* [Excerpts from a dataset]
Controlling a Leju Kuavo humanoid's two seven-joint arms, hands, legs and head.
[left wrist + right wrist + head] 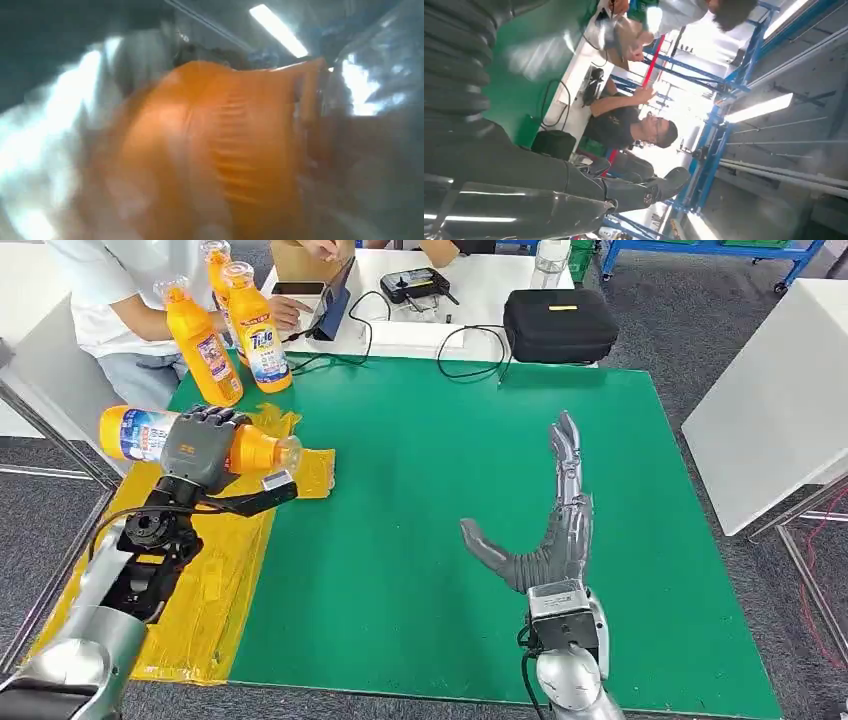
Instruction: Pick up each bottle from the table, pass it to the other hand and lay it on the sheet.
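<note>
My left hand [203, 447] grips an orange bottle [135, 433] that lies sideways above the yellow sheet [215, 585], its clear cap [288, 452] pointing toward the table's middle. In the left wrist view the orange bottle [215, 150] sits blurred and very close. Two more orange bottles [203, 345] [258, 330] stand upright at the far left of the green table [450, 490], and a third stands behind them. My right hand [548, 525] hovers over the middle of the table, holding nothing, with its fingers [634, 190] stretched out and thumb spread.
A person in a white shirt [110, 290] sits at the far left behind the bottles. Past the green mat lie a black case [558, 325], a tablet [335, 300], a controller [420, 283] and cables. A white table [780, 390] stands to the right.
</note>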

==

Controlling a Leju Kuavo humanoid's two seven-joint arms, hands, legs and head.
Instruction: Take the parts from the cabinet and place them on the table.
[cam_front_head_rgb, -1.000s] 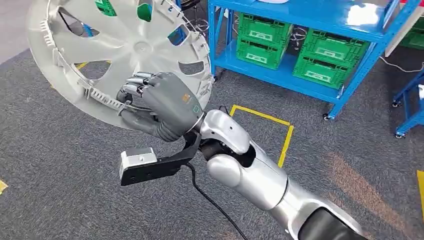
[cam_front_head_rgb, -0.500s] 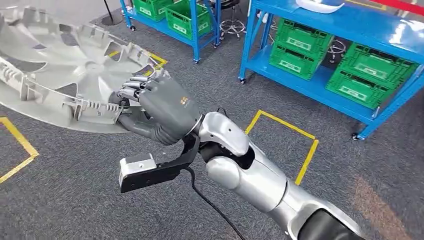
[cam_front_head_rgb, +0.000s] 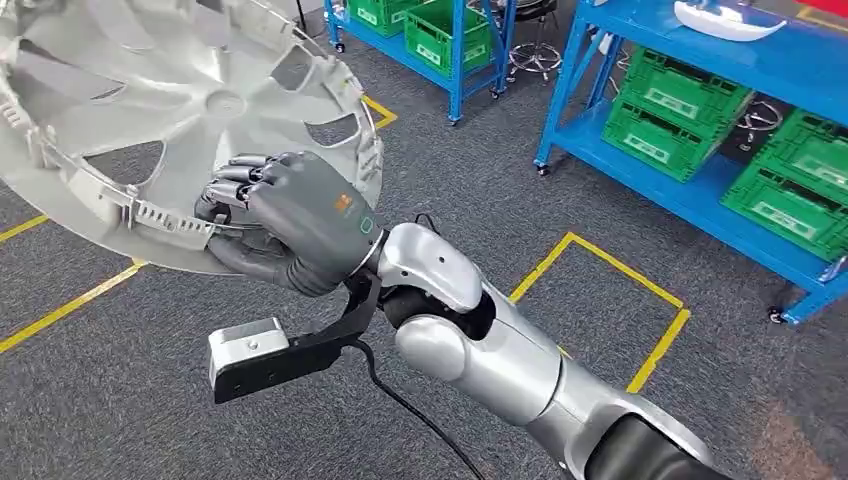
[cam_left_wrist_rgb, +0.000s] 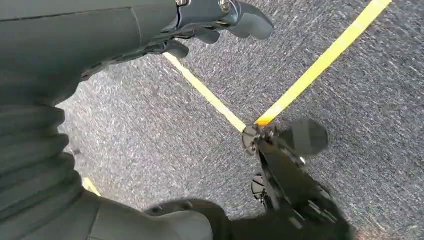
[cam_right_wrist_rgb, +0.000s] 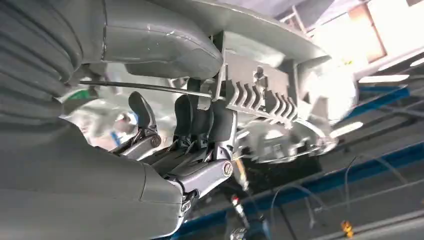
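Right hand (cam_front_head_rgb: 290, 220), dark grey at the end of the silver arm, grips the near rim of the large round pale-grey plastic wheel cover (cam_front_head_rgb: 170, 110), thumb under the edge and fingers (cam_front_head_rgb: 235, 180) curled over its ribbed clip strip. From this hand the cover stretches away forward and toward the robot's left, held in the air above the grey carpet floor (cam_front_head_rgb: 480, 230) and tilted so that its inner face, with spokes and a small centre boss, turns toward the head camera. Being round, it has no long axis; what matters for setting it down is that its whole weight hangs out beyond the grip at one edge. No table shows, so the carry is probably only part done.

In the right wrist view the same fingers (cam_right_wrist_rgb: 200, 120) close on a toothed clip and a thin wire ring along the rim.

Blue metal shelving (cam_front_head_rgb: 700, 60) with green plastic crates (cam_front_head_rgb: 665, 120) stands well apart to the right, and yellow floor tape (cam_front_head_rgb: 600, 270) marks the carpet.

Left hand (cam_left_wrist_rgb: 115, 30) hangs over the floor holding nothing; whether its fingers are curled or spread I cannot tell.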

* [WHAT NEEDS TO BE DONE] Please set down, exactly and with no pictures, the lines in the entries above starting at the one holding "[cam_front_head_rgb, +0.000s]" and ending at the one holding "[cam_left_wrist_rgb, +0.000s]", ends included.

* [RESPONSE BOX]
[cam_front_head_rgb, +0.000s] 
[cam_left_wrist_rgb, +0.000s] 

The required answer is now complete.